>>

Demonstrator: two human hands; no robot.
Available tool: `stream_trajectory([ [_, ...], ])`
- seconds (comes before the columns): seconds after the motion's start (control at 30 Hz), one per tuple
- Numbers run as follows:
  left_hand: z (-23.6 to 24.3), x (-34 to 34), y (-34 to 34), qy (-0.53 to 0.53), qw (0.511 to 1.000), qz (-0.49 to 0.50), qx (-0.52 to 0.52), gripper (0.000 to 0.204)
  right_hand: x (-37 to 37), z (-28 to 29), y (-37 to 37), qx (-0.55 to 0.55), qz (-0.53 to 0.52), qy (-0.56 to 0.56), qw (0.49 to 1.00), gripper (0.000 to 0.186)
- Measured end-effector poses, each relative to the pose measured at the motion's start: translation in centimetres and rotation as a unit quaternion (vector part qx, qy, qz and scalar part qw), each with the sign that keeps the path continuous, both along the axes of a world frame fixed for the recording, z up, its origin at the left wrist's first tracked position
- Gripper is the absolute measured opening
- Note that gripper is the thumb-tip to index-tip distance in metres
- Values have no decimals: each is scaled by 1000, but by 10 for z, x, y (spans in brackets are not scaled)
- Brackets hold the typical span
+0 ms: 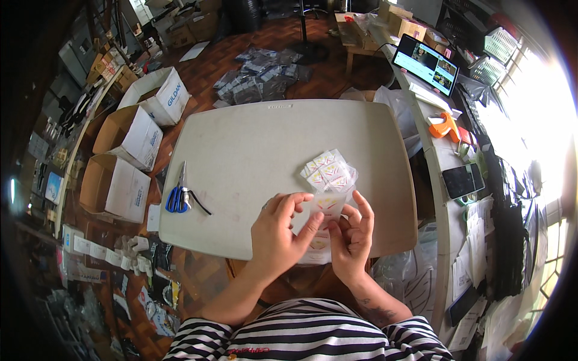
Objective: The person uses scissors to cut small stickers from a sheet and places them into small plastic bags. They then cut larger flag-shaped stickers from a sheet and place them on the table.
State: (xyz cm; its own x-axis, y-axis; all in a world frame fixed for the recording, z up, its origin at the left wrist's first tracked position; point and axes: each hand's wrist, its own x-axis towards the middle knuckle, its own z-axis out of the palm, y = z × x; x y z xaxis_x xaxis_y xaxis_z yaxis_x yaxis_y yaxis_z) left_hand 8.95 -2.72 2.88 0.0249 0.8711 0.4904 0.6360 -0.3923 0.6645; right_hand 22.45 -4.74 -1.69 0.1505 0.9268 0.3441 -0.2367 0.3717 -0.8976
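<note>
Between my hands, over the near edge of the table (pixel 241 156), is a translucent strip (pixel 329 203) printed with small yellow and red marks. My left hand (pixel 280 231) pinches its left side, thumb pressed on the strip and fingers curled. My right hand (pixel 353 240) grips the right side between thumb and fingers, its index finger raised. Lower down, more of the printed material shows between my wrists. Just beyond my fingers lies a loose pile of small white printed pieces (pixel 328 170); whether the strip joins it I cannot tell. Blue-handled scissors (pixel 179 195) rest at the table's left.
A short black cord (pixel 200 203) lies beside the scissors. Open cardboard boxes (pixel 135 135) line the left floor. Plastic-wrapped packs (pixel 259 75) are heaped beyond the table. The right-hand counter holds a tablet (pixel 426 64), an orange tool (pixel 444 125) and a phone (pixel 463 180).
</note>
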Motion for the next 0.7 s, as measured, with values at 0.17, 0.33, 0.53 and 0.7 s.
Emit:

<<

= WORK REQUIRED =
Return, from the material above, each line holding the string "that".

= TASK RESULT =
- Measured end-effector poses, each relative to the pose measured at the motion's start: translation in centimetres and rotation as a unit quaternion (vector part qx, qy, qz and scalar part qw), each with the sign that keeps the path continuous, both along the axes of a world frame fixed for the recording, z up, its origin at the left wrist's first tracked position
- Note that gripper is the thumb-tip to index-tip distance in metres

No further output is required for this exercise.